Effective immediately, contracting officers shall follow the attached requirements (DFARS subpart 239.99, Cloud Computing (DEVIATION 2015-O0011)) and use the attached clause (DFARS 252.239-7999, Cloud Computing Services (DEVIATION 2015-O0011) (FEB 2015)) in contracts, task orders, and delivery orders in acquisitions for, or that may involve, cloud computing services.

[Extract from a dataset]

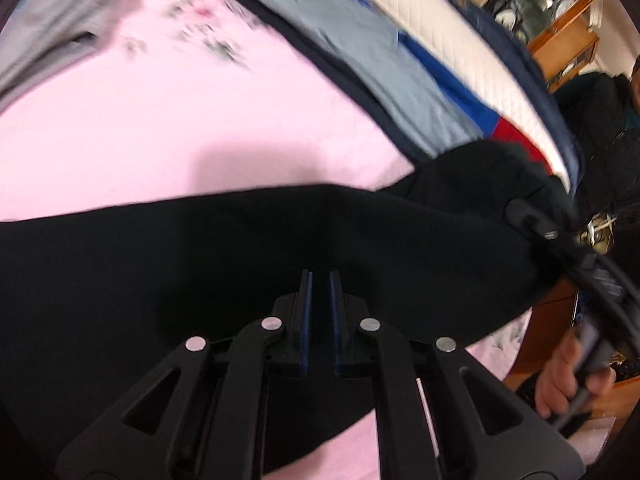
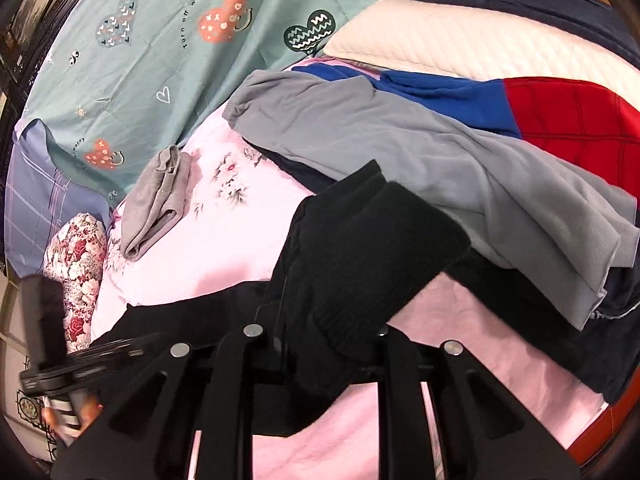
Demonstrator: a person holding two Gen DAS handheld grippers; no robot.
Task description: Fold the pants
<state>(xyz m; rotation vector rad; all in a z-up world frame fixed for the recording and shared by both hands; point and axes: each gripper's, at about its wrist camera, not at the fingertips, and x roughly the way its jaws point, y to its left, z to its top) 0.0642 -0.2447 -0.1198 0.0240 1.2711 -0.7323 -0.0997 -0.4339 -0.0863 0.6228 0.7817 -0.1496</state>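
Pants (image 1: 240,248) lay half-folded on bed (image 1: 120,140); my right claw (image 2: 320,344) clamped the cuff, left claw (image 1: 320,320) pinched together on fabric.

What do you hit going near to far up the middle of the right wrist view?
right hand-held gripper → black pants → grey pants → blue and red garment → white quilted pillow

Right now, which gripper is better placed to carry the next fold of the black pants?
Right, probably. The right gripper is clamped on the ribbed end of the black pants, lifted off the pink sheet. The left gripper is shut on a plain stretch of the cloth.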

The substance of this class deviation is addressed in DFARS Case 2013-D018, Network Penetration Reporting and Contracting for Cloud Services. Until the DFARS revisions contained in that case become effective, the information collection requirements (e.g., section 6.4 of the Cloud Computing Security Requirements Guide (SRG) referenced at 239.9902-1(C)(1)) of the attached deviation are not enforceable by the Government.

The deviation requires that the contracting officer, in conjunction with the requiring activity, ensure that any selected cloud computing solution is configured, deployed, and managed to meet the security, privacy, and other requirements of the organization, including applicable elements of the Federal Information Security Management Act of 2002 (FISMA) and the associated NIST standards and special publications (e.g., FIPS 199, FIPS 200, SP 800-53).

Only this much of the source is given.